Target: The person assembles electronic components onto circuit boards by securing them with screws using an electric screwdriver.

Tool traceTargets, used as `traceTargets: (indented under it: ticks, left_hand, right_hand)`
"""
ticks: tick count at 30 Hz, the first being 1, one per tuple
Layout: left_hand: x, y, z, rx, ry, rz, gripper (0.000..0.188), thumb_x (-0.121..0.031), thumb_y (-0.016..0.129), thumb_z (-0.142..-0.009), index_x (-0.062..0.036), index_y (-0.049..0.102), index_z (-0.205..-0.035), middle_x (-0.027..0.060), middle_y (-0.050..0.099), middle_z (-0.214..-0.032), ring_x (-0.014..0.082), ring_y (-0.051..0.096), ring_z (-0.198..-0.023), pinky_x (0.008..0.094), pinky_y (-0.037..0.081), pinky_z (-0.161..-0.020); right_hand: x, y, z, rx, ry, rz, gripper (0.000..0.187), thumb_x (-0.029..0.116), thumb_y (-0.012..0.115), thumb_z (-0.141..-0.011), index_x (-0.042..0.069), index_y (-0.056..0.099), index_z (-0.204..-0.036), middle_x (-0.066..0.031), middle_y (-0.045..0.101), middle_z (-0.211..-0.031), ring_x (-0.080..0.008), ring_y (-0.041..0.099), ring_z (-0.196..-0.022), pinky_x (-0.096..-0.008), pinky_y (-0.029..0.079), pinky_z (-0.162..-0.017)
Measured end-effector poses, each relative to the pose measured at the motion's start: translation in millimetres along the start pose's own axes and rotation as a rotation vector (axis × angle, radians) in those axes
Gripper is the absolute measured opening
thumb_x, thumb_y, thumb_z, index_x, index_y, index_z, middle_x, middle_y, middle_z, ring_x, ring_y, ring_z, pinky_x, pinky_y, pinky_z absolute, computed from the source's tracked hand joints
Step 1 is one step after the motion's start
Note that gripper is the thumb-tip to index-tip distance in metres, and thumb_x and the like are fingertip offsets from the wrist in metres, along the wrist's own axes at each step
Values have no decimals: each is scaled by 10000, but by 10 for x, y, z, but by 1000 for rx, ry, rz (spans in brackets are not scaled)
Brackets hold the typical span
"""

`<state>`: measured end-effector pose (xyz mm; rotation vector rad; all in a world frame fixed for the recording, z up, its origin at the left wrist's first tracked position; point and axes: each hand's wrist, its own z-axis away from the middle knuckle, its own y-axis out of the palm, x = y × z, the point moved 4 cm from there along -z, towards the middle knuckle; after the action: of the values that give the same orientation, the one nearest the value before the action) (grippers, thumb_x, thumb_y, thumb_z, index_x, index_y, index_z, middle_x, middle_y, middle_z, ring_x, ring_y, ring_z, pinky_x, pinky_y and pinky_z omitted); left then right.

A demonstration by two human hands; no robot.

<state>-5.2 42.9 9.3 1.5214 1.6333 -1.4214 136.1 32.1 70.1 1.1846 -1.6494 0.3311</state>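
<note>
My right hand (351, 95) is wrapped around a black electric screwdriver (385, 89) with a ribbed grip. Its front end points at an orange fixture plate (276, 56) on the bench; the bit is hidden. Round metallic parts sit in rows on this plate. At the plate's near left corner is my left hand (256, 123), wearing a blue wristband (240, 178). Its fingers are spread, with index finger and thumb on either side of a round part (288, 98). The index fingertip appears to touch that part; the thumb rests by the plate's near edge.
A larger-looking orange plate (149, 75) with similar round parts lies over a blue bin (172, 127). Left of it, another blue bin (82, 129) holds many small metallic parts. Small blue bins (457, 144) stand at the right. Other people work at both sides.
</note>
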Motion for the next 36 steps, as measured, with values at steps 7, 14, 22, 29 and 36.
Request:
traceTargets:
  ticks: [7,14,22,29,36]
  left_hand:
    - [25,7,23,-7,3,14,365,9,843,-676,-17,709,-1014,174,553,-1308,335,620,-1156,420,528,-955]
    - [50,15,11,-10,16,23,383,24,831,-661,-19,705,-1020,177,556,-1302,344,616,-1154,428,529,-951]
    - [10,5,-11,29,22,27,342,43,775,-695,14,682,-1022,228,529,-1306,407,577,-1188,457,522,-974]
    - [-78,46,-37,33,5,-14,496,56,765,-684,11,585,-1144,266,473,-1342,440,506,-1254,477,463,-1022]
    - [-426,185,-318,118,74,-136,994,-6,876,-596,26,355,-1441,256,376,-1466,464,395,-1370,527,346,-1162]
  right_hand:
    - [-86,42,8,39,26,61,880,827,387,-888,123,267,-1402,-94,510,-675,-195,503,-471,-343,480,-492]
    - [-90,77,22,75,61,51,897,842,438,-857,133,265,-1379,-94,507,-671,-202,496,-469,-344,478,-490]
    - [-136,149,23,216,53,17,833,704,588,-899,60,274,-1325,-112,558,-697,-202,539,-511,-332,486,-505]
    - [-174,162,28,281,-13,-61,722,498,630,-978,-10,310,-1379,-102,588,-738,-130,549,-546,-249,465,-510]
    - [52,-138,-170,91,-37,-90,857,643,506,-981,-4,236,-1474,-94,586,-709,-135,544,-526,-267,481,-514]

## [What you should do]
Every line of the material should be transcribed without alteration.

## [Response box]
Target: The person assembles electronic components onto circuit boards by securing them with screws using an electric screwdriver.

Tool traceTargets, used as `traceTargets: (indented under it: ticks, left_hand, right_hand)`
"""
ticks: tick count at 30 Hz, the first being 1, one per tuple
Layout: left_hand: x, y, z, rx, ry, rz, gripper (0.000..0.188), thumb_x (-0.121..0.031), thumb_y (-0.016..0.129), thumb_z (-0.142..-0.009), index_x (-0.062..0.036), index_y (-0.049..0.102), index_z (-0.205..-0.035), middle_x (-0.027..0.060), middle_y (-0.050..0.099), middle_z (-0.214..-0.032), ring_x (-0.014..0.082), ring_y (-0.051..0.096), ring_z (-0.198..-0.023), pinky_x (0.008..0.094), pinky_y (-0.037..0.081), pinky_z (-0.161..-0.020); right_hand: x, y, z, rx, ry, rz, gripper (0.000..0.187), thumb_x (-0.029..0.116), thumb_y (-0.012..0.115), thumb_z (-0.141..-0.011), index_x (-0.042..0.069), index_y (-0.056..0.099), index_z (-0.204..-0.036), middle_x (-0.066..0.031), middle_y (-0.045..0.101), middle_z (-0.211..-0.031), ring_x (-0.080..0.008), ring_y (-0.041..0.099), ring_z (-0.196..-0.022), pinky_x (-0.096..-0.008), pinky_y (-0.029..0.079), pinky_z (-0.162..-0.017)
Measured end-effector poses, each relative to the pose measured at the motion's start: translation in millimetres along the start pose's own axes and rotation as a rotation vector (axis × angle, radians) in those axes
Gripper is the absolute measured opening
thumb_x, thumb_y, thumb_z, index_x, index_y, index_z, middle_x, middle_y, middle_z, ring_x, ring_y, ring_z, pinky_x, pinky_y, pinky_z absolute, computed from the source's tracked hand joints
Step 1 is one step after the motion's start
Note that gripper is the thumb-tip to index-tip distance in metres, and thumb_x and the like are fingertip offsets from the wrist in metres, along the wrist's own axes at each step
Values have no decimals: each is scaled by 10000, but by 10 for x, y, z, but by 1000 for rx, ry, rz (spans in brackets are not scaled)
Brackets hold the typical span
"""

`<state>`: measured end-effector pose (xyz mm; rotation vector rad; all in a world frame fixed for the recording, z up, its origin at the left wrist's first tracked position; point and axes: each hand's wrist, its own z-axis away from the middle knuckle, its own y-axis out of the palm, x = y × z, the point moved 4 cm from there along -z, towards the middle knuckle; after the action: of the values that give the same orientation, the one nearest the value before the action) (grippers, thumb_x, thumb_y, thumb_z, index_x, index_y, index_z, middle_x, middle_y, middle_z, ring_x, ring_y, ring_z, pinky_x, pinky_y and pinky_z omitted); left then right.

A demonstration by two human hands; no robot.

<state>-5.2 42.9 9.3 1.5214 1.6333 -1.4214 136.1 32.1 70.1 1.1846 -1.6494 0.3311</state>
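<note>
My right hand (351, 95) is wrapped around a black electric screwdriver (385, 89) with a ribbed grip. Its front end points at an orange fixture plate (276, 56) on the bench; the bit is hidden. Round metallic parts sit in rows on this plate. At the plate's near left corner is my left hand (256, 123), wearing a blue wristband (240, 178). Its fingers are spread, with index finger and thumb on either side of a round part (288, 98). The index fingertip appears to touch that part; the thumb rests by the plate's near edge.
A larger-looking orange plate (149, 75) with similar round parts lies over a blue bin (172, 127). Left of it, another blue bin (82, 129) holds many small metallic parts. Small blue bins (457, 144) stand at the right. Other people work at both sides.
</note>
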Motion for the next 36 steps, as measured, with values at steps 7, 14, 22, 29 and 36.
Request:
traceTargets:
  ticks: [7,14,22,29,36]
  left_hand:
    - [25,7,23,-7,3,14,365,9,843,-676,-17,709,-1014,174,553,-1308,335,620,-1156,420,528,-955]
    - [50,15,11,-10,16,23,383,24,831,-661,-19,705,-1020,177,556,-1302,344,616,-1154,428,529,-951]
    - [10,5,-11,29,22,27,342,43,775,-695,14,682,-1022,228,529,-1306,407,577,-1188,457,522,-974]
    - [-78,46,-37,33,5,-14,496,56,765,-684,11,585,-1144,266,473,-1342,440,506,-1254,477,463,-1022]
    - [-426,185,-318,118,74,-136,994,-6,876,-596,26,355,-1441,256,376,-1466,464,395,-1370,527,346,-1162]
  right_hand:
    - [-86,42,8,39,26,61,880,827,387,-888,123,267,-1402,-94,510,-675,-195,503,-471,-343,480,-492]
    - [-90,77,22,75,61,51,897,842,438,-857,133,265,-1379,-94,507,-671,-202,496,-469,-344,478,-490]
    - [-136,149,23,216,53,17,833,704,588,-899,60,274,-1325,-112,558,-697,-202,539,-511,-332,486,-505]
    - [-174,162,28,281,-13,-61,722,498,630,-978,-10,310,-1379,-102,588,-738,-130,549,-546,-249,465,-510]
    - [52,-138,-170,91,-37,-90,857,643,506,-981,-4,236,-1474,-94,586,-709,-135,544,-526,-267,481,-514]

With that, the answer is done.